Well, that's fair enough. Society wouldn't function very well if everybody said what was on their mind, all the time. But it has now been taken to a ridiculous extreme. When no-one is willing to be the bearer of bad tidings, you get caught up in a group optimism that can lead to disaster. I remember, at a company meeting we once had, one of the "rising stars" (now departed) said to me "why do you have to be so negative?". I had just asked for a little bit of granularity on yet another broad brush brilliant strategic idea. I answered, "because someone has to be".

The "pursuit of happiness" has almost become a religion in itself, but it poses serious questions. If our happiness is all that matters, what price truth? What price freedom? Should we see Brave New World as a utopia rather than dystopia? Gretchen Rubin's The Happiness Project which I admit I have not read, appears to consist of a woman deciding that she was not as happy as she should be, and therefore set out (and chronicled) a year where she used all of the tin-pot psychological books available to maker herself more happy. Not realizing, I assume, that it was her discontentment with her lack of perfect happiness that was actually the root cause.

As Ehrenreich points out, the major flaw in much of society today is that it starts out with an attitude and then looks for the facts to fit it, rather than the other way round. Thus anyone who kind of says "look, I don't want to be a party pooper, but the facts don't really fit this line" is condemned as "negative". People who should be told things early are not told them, which makes it worse for them in the long run. The same happens with boards, with companies.

Even the stats can be misleading. Married people are happier (and live longer). Should one therefore seek to get married? Not necessarily. It's possible that people who are happier are more likely to get married than are unhappy people, so getting married won't actually make you happier. And people who are happier tend to live longer ( a definite case of where ignorance is bliss). Similarly, we are told that, once a certain level of wealth is reached, more money does not make you happier. Richer people are found to be no more happy than those moderately comfortable. However, once again, lookat it another way. If you are happy, you have less ambition, less reason to strive.
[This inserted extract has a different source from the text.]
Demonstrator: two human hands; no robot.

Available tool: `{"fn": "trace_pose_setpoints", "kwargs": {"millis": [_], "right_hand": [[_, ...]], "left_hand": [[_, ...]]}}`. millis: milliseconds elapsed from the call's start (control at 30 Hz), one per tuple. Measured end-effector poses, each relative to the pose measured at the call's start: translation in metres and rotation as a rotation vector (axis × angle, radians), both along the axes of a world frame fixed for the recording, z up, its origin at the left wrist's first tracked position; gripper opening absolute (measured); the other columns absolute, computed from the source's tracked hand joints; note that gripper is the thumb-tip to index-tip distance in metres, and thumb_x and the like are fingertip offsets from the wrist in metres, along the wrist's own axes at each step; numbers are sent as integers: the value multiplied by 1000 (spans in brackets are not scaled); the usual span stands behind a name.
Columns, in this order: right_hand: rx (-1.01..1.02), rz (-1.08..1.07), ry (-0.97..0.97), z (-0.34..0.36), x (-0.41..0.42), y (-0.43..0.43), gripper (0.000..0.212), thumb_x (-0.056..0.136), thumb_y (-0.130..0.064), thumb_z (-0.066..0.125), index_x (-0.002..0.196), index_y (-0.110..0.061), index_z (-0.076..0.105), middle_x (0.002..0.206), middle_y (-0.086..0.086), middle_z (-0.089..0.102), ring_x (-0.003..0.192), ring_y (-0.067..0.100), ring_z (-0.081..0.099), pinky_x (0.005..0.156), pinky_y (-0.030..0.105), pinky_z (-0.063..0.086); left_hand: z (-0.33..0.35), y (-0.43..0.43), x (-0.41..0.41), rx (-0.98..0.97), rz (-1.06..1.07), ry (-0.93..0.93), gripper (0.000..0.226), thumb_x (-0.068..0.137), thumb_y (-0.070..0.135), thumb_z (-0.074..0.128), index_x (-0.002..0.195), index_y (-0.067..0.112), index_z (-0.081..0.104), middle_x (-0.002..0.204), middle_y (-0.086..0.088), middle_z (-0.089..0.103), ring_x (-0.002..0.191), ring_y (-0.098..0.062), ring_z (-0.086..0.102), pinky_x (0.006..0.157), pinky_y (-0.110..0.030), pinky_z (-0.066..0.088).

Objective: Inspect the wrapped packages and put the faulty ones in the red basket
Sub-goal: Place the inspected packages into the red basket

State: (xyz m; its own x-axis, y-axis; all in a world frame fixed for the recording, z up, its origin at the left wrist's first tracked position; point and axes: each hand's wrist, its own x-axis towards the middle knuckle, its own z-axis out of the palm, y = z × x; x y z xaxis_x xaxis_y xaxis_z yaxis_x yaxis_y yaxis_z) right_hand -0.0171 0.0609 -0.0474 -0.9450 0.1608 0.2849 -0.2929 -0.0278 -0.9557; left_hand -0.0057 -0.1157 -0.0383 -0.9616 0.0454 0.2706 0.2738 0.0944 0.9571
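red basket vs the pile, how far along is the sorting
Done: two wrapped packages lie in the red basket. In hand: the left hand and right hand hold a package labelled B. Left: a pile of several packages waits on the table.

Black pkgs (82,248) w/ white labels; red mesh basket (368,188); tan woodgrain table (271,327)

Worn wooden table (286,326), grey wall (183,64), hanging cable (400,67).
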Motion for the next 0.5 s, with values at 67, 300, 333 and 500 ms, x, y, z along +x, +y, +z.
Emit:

If you are unhappy, you are striving, and one of those areas in which you strive is to make money. You get richer, and you become a bit happier, which makes you as happy as the people who did not strive to get rich because they were happy in the first place. Voila, the stats now tell you that rich people are no happier than those who are not rich. Mayhap, but if they hadn't made that money, they would be less happy. Getting rich made a positive difference for them.


Woody Allen nailed it in Annie Hall, more than 35 years ago, when he was with Diane Keaton and stopped a "happy couple" in the street. He discovered that the secret of their happiness was that they were shallow consumerists who loved buying things, believed in the American Dream, and thought about very little. Clearly, that's the trick.